> [Task objective]:
The listing below contains a span that opens with the line containing "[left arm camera" and closes with the line containing "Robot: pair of". Return that span exactly.
-.-.-
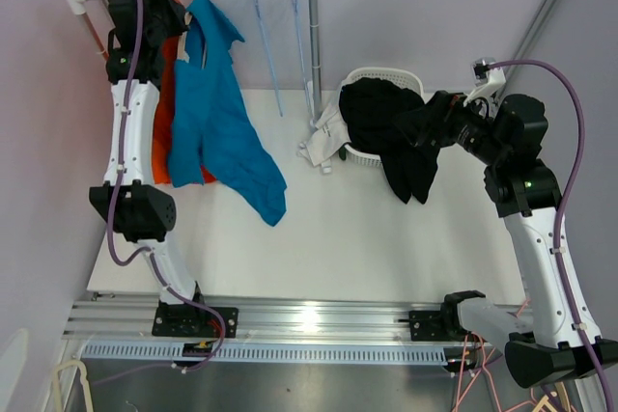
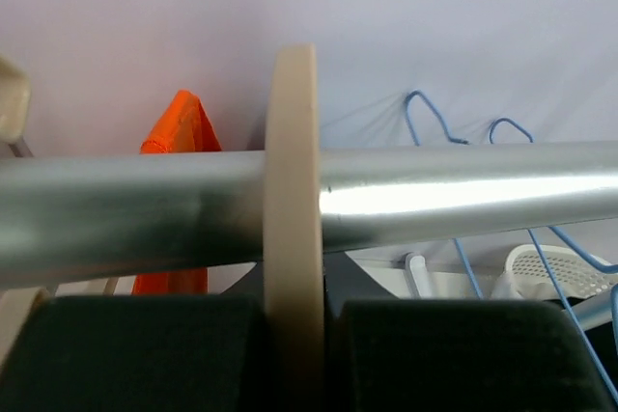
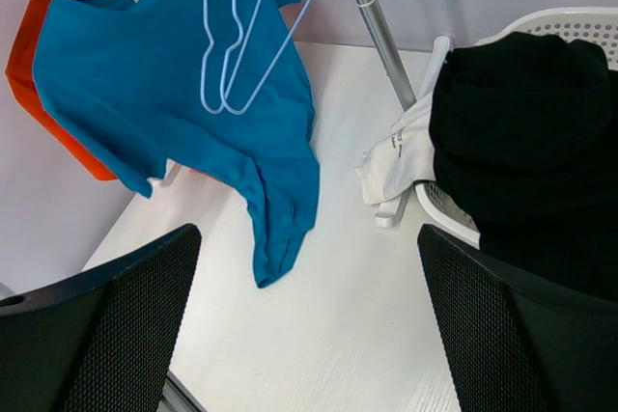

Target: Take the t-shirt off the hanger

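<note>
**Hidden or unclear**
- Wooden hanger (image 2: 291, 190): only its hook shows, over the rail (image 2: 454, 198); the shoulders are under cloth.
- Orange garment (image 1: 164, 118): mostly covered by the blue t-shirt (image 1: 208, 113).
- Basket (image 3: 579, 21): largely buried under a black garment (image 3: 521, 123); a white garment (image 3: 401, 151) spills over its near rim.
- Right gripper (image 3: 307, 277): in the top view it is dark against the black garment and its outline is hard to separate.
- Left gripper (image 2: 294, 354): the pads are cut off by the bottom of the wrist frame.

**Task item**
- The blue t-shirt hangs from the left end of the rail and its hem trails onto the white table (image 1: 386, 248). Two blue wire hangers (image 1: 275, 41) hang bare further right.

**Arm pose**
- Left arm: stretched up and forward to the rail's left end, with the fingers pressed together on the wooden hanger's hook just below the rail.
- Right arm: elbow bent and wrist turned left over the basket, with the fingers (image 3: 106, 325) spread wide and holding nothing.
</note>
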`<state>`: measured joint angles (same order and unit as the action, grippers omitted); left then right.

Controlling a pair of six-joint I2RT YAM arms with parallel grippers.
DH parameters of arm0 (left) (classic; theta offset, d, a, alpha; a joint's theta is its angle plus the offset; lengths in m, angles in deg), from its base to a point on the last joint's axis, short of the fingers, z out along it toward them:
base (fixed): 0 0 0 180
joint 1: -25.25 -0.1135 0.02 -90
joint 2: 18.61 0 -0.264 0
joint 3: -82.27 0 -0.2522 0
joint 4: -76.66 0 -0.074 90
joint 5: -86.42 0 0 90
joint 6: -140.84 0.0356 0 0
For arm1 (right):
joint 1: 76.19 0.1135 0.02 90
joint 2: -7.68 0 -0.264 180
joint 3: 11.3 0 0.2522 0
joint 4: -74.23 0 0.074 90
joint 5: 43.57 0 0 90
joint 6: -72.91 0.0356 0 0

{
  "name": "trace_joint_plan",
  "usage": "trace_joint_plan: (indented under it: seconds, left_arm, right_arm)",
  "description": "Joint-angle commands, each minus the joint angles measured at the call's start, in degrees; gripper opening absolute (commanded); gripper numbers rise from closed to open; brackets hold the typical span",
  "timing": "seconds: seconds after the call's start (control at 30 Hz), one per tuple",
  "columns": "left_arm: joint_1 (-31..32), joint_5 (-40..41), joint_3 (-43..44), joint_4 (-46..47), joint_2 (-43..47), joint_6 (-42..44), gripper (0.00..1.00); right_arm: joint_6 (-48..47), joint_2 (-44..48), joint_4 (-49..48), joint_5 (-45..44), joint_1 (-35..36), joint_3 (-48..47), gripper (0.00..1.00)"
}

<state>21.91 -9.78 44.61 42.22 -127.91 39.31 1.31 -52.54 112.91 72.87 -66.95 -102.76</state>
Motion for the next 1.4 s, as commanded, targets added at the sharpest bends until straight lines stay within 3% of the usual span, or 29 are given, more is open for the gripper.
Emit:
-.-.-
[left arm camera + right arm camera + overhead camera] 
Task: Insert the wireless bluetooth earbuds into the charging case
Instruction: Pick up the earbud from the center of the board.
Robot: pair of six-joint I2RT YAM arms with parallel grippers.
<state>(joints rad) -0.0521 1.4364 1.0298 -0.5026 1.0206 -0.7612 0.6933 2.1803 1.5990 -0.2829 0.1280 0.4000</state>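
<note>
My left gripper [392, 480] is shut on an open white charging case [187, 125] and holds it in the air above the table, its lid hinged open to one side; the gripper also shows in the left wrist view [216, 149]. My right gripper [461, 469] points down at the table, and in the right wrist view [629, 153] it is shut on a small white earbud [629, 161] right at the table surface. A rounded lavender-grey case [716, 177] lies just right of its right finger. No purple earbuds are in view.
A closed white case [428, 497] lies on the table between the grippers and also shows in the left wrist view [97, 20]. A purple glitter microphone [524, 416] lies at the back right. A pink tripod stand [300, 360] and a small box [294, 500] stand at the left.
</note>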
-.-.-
> [Worked solution]:
[left arm camera + right arm camera + overhead camera] 
Task: Insert the wireless bluetooth earbuds into the charging case
Instruction: Pick up the earbud from the center of the board.
Robot: pair of six-joint I2RT YAM arms with parallel grippers.

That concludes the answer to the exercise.